I was pleased with how it was going and then I felt myself getting caught up in it, feeling like, “oh I need to share this,” with the operative word being need. Do I really need to share it? Does she really need to hear it? Need? No. May she find it interesting, yes.That’s where I want to be!! So, I tried to take a deep breath, pull myself back to the neutral place full of love for her in my heart. I did it, but not before getting really involved. You might ask how I knew I was really involved, how did I know that I was taking on too much responsibility, how did I know that part of me was with her in Toronto even though I live in Ottawa? Well, I have learned that my body is a super useful guide for me. I noticed that my digestive patterns had changed, like I was getting bloated, and I wasn’t as hungry. I also noticed that I kept thinking of her and her life, when I really just wanted to be living my own! I even felt back pain, like the weight of the world on my shoulders. I think we all know that pain, right below the neck, at the traps…ya, I’ve learned that some of us (me too!) do feel responsible for everything and everyone and by feeling that, by living that, we actually are carrying the weight of the world on our shoulders and then our bodies slow down and we feel heavy and tired.

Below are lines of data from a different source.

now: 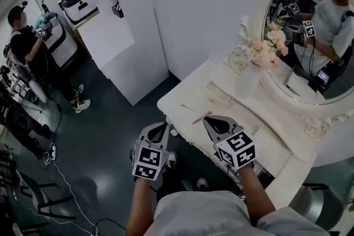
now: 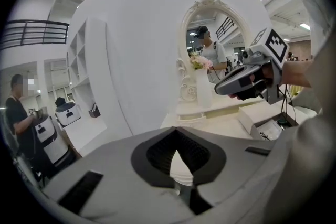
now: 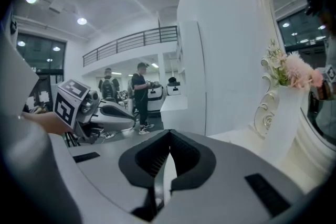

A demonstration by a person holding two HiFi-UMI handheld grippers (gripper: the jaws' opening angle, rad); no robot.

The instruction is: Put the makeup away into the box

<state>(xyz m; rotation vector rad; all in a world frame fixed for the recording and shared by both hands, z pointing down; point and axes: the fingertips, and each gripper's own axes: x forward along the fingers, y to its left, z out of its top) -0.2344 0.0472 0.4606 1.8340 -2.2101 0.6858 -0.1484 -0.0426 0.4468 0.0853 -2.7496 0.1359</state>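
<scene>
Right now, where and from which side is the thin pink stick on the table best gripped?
Probably at its middle, from above, with the jaws across its width: the stick lies flat and slanted on the table, by the tip of the right gripper. That gripper's jaws are shut, so open them first.
</scene>
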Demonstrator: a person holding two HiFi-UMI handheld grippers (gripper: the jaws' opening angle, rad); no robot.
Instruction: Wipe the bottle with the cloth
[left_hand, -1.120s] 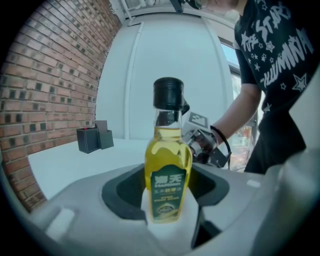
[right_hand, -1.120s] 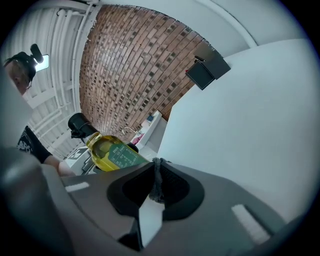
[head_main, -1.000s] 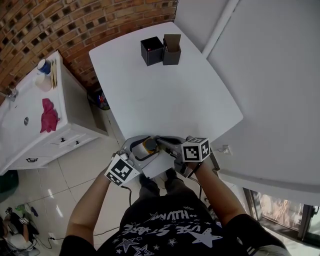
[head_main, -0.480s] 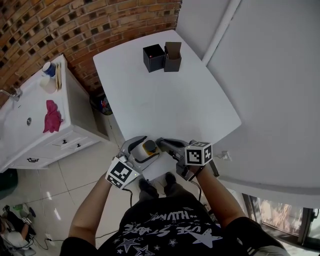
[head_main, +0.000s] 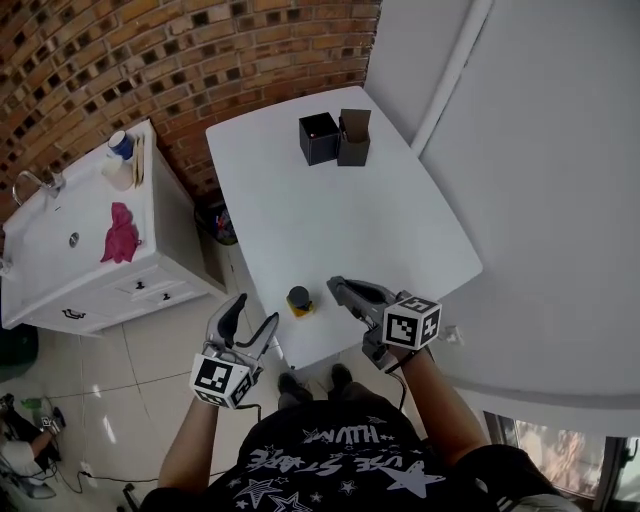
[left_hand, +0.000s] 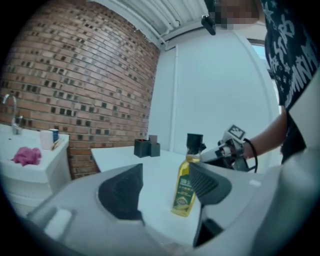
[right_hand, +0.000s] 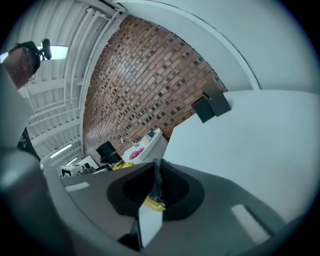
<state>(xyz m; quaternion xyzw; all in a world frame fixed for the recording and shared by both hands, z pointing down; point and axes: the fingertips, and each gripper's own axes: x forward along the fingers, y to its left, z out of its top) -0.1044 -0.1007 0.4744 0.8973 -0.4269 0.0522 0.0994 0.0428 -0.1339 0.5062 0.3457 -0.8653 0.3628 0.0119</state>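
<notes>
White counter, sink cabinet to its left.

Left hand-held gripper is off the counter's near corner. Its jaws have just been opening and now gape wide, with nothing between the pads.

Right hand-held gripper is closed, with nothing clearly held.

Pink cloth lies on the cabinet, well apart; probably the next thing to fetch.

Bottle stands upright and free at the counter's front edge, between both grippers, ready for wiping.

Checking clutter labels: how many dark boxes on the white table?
2. Both at the far end of the table, side by side: black box left, open-flapped box right. None seem hidden.
</notes>
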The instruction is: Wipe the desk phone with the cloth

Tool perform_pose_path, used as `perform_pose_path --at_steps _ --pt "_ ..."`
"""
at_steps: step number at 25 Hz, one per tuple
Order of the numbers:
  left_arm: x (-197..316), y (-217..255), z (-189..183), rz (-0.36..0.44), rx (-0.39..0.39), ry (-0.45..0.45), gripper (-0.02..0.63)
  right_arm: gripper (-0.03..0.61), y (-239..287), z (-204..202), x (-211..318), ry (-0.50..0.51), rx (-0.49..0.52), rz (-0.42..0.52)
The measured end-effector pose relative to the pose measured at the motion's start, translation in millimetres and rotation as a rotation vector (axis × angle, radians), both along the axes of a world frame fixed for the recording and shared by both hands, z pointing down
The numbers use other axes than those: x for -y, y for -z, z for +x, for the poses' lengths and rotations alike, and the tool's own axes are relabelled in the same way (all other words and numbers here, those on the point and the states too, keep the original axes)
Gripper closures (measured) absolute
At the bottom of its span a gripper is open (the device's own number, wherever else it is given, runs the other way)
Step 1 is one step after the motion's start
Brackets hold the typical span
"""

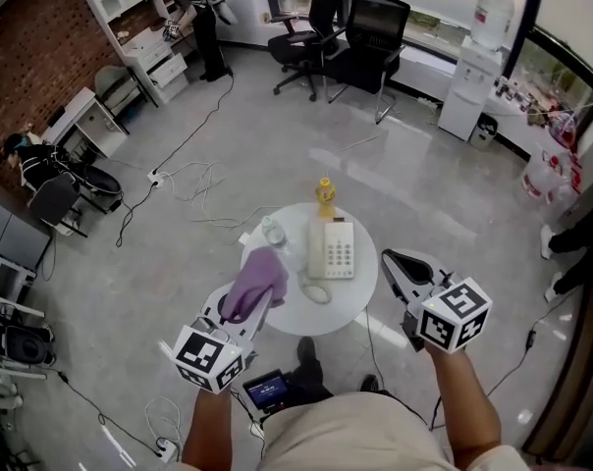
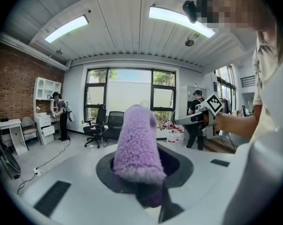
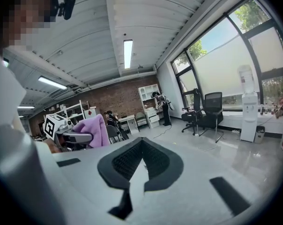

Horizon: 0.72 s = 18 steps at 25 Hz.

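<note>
We pinch the fluffy purple microfibre cloth [image 1: 255,281] in our left gripper [image 1: 264,300], over the near edge of the small round white table [image 1: 360,294]. Our right gripper [image 1: 389,258] is pressed together, empty. The white push-button desk phone [image 1: 334,248] lies mid-table.

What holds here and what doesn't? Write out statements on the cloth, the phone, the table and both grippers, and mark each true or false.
1. The left gripper holds the purple cloth. True.
2. The right gripper grips the phone's handset. False: its jaws are together on nothing, off to the table's right.
3. The desk phone sits on the round white table. True.
4. The yellow bottle lies on the floor. False: it stands on the table, just beyond the phone.
</note>
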<state>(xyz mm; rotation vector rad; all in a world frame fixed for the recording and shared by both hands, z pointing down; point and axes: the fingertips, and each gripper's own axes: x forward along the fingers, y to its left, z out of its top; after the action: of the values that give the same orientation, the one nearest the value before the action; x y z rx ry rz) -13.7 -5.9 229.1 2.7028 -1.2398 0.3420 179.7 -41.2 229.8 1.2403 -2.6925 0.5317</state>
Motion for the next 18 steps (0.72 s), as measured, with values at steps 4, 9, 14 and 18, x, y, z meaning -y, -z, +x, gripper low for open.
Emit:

So I started feeling all of that in my body and I was seeing my mind race all over the place. I laughed and went, well there you go, I was trying not to have this happen and it has. The moment I realized it and emailed her to apologize, to let her know that I had gone too far, that I love her and that I support her no matter what. My body slowly relaxed and by the end of the day, I was feeling much better physically. Another lesson for me. I’m glad to keep learning it! I’ll also be glad when I can stay in that neutral place all the time, when I just radiate love and support without needing to change anything or anyone. I am learning lots of cool stuff, about healing, the power and love we all have within us, the wisdom of our bodies, how we are not our emotions and I will find the balance with how to share it and live it and not let it become my cause, but rather just a part of me.
Here’s to all my beautiful friends and family members. I love you all, you are all perfect as you are, I support you in your journeys and I am here for you. May my heart and mind find the balance of love and caring and not taking on responsibility.